Here we can do another thought experiment involving a processor and its output devices. We know exactly how a processor works, including the fact that a processor cannot generate an image by itself: it generates the input for another device (a screen), which then converts it into an image we can see with our eyes. Does the array of bits that form an image in a screen hold the intrinsic meaning of an image to the processor itself? No, it does not. The same array of bits that form an image can be read by another device to generate a (likely unpleasant) sound or (likely unreadable) text. But the bits themselves have no meaning for the processor, and there is no reason to assume that the processor experiences these arrays of bits as having distinct meanings and generating distinct sensations.
The brain is a type of processor, and it certainly explains the input needed to generate subjective experiences, but, like the CPU, it just deals with the data itself. We have distinct qualia that cannot be reduced to a common denominator, such as pleasure/pain, color, sound and taste. Synesthesia is just different types of sensations arising from the same source; you cannot directly convert something like pain into color: you can only say that a combination of colors is unpleasant, but the colorfulness and unpleasantness remain distinct and mutually exclusive types of sensations. We have areas in the brain responsible for generating the input that is ultimately interpreted as these qualia by something (the consciousness). In other words, and this is important: informational networks are merely quantitatively different, but subjective experiences are both quantitatively and qualitatively different.

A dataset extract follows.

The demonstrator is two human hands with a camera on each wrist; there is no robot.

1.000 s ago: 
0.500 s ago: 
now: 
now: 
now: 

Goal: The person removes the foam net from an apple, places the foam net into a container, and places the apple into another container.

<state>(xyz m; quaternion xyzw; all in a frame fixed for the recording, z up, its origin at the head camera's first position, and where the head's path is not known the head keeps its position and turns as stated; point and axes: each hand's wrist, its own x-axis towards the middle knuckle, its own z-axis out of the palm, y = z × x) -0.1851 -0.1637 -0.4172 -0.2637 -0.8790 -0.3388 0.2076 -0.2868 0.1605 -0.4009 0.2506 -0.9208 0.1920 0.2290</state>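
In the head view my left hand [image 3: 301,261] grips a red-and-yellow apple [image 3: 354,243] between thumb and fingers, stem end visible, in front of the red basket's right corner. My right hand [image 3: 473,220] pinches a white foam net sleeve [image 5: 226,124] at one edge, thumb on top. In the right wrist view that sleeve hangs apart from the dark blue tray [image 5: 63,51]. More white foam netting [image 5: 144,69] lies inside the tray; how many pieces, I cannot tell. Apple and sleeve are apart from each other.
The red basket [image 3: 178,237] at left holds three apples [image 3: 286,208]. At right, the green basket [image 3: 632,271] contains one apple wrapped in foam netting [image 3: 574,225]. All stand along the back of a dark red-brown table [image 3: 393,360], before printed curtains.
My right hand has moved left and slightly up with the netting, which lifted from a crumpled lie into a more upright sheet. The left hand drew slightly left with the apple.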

If we assume that the informational networks associated with each sensation actually hold the intrinsic meaning of each sensation, that is akin to saying that pain or pleasure is just a graph or array of bits. It is intuitively absurd. If we make a circuit that follows the same pattern associated with these areas of the brain, will it be conscious? What if we add or remove a node? At some point, you will have to postulate that a network needs to have a specific number of nodes and connections to be conscious, and that anything simpler will not be conscious, because, again, either something is conscious (has a first-person perspective), or it isn’t. Even if you say that a sensation emerges from this circuit, and that the circuit experiences its own internal states, you still can’t explain how or why. The threshold of complexity is completely arbitrary. It just makes no sense. In the end, you’re assuming physicalism “just because”, regardless of the obvious gap it generates.
And this is why I believe that consciousness is a fundamental phenomenon, distinct from the world we can physically interact with. I still don’t know why it exists and links itself to this brain, but I know it does. And there is nothing wrong with this. That doesn’t mean it’s “magical”. That doesn’t mean it’s “supernatural”. That means it is something else.